- WHAT YOU WILL DO:
Restate word for word the lines of the listing below, from its first line through the line with "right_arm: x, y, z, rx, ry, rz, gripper", without the pictures.

- SUPPLIED INFORMATION:
/---

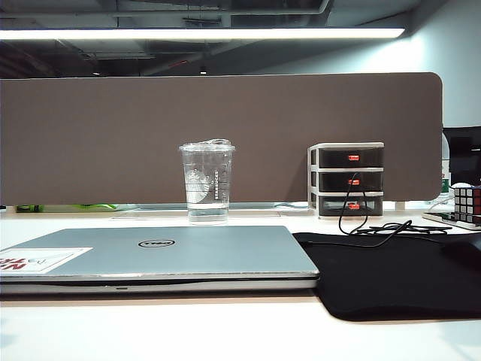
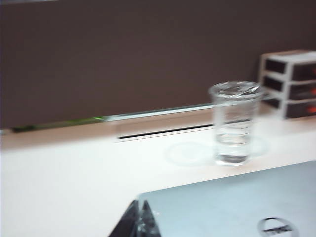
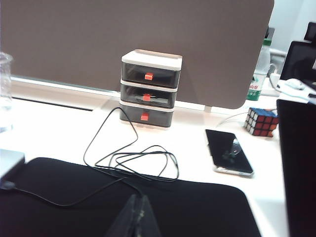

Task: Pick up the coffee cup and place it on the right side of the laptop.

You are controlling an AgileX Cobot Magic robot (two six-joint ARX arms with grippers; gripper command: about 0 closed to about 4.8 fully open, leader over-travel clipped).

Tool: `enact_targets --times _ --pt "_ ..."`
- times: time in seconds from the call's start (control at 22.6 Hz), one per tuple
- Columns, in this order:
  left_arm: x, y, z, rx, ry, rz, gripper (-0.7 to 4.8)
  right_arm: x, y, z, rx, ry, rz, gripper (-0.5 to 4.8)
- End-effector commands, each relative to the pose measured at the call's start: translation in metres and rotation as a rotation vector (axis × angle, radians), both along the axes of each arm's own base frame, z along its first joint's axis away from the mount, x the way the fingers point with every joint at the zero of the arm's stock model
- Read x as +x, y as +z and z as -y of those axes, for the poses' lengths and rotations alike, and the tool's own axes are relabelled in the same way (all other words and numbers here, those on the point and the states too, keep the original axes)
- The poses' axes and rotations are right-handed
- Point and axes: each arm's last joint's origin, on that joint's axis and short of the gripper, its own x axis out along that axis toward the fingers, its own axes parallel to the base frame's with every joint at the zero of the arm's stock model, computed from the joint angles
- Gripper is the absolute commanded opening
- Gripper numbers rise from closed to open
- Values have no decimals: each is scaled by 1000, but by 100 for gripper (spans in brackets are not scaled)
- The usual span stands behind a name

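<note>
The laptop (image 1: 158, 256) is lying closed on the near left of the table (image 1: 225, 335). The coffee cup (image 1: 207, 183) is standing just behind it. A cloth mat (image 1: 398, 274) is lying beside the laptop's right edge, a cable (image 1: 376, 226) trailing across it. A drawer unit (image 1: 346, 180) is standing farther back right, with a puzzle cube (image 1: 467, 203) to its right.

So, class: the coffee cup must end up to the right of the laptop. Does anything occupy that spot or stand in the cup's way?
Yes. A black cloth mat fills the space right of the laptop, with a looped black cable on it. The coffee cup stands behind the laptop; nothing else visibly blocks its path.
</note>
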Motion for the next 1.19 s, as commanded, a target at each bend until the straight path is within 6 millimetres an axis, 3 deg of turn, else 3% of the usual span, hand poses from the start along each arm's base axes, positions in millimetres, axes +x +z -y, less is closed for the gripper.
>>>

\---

- TASK SOLUTION:
Task: Pick up the coffee cup and place it on the right side of the laptop.

You are controlling an AgileX Cobot Magic robot (two six-joint ARX arms with grippers; gripper command: about 0 closed to about 4.8 fully open, leader over-travel clipped).

Tool: `enact_targets --times _ --pt "_ ..."`
- times: time in seconds from the call's start (control at 22.6 Hz), one per tuple
- Columns, in this order:
  left_arm: x, y, z, rx, ry, rz, gripper (-0.7 to 4.8)
  right_arm: x, y, z, rx, ry, rz, gripper (-0.5 to 4.8)

The exercise closes with this answer.